Disappointing gross domestic product (GDP) data out of China gave traders pause late last week, and high-end retailer Tapestry Inc. (TPR) was no exception. The stock opened down 1.4% before recovering to a modestly higher close, with the resilient price action suggesting that some concerns about the overseas luxury market have already been priced in. As a matter of fact, just days prior, TPR gapped lower to start the week on a UBS downgrade to neutral from buy, with the brokerage firm citing volatility in the Hong Kong market as one of the drivers behind the bear note.
But while the shares have been coiling aimlessly around $25 for over a month, TPR is trading within striking distance of a familiar trendline ceiling, according to Schaeffer's Senior Quantitative Analyst Rocky White. And if the shares once again back down from this looming moving average, put players stand to make a quick profit from the down trending designer stock.
TPR is now trading just a chip shot from its overhead 100-day moving average, which has served as resistance for more than 52 weeks. Over the past several years, there have been six instances of Tapestry testing its 100-day trendline from below; the stock's returns over the short term have been dismal. The average 10-day return is a drop of 5.73%; the average return over 15 days is 9.39% lower.
Tapestry is tentatively expected to report earnings sometime in the next 10 trading days and the equity's recent post-earnings track record has leaned bearish. Following its last six quarterly reports, the shares have ended lower the next day on four occasions. The average negative earnings move has been 12.5%, while the average positive earnings move has been 10.3%.
This time around, the options market is pricing in a 12.5% post-report move for TPR, according to Trade-Alert, and calls have been the options of choice. During the past 10 days, speculative options players have bought to open 11.98 calls for every put on TPR. This call/put volume ratio outranks 90% of other such readings from the past year, pointing to a stronger-than-usual demand for bullish bets relative to bearish ahead of earnings.

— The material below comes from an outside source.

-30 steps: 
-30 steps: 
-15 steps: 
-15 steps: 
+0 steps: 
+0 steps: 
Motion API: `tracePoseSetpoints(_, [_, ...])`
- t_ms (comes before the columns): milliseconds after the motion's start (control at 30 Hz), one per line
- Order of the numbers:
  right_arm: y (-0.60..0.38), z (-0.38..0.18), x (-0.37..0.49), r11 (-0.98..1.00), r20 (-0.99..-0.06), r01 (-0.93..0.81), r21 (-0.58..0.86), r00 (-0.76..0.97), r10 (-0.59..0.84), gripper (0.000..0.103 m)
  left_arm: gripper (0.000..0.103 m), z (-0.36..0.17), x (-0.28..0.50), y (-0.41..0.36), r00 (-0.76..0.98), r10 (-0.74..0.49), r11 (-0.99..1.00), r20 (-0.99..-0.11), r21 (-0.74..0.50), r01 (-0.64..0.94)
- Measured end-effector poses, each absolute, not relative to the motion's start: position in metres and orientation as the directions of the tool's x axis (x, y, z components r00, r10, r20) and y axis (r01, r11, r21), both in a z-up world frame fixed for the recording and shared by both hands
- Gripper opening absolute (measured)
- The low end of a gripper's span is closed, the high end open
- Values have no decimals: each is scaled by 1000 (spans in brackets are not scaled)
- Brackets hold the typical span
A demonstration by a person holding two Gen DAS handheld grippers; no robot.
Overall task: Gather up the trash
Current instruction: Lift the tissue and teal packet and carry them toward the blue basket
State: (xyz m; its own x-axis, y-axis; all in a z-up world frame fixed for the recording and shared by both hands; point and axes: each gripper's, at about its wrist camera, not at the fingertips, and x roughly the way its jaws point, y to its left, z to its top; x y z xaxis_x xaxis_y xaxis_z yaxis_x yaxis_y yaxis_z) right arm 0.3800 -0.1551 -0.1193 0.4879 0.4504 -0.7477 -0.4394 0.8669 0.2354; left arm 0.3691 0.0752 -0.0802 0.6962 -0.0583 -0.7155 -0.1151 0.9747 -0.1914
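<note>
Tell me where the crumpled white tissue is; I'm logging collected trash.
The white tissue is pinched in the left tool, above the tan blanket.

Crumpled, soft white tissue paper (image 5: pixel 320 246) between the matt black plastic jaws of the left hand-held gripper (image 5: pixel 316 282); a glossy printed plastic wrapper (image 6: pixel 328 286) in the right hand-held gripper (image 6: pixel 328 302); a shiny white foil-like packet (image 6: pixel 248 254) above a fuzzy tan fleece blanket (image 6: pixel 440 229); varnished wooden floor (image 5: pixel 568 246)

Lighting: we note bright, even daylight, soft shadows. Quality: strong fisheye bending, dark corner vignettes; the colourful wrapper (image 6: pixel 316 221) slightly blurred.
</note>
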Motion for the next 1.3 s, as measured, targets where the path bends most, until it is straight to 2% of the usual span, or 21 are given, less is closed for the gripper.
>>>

Traders looking to capitalize on another technical sell signal from TPR may want to consider at-the-money puts in the weekly Nov. 1 expiration series, which White's data suggests could return 128% if the equity's typical 100-day rejection pattern plays out. And while the as-yet-tentative earnings date coming up does add some event risk, the market appears to be pricing this in for the week of Nov. 4, when at-the-money implied volatility ramps up from about 34% — right in line with TPR's two-year historical averages — to nearly 64%.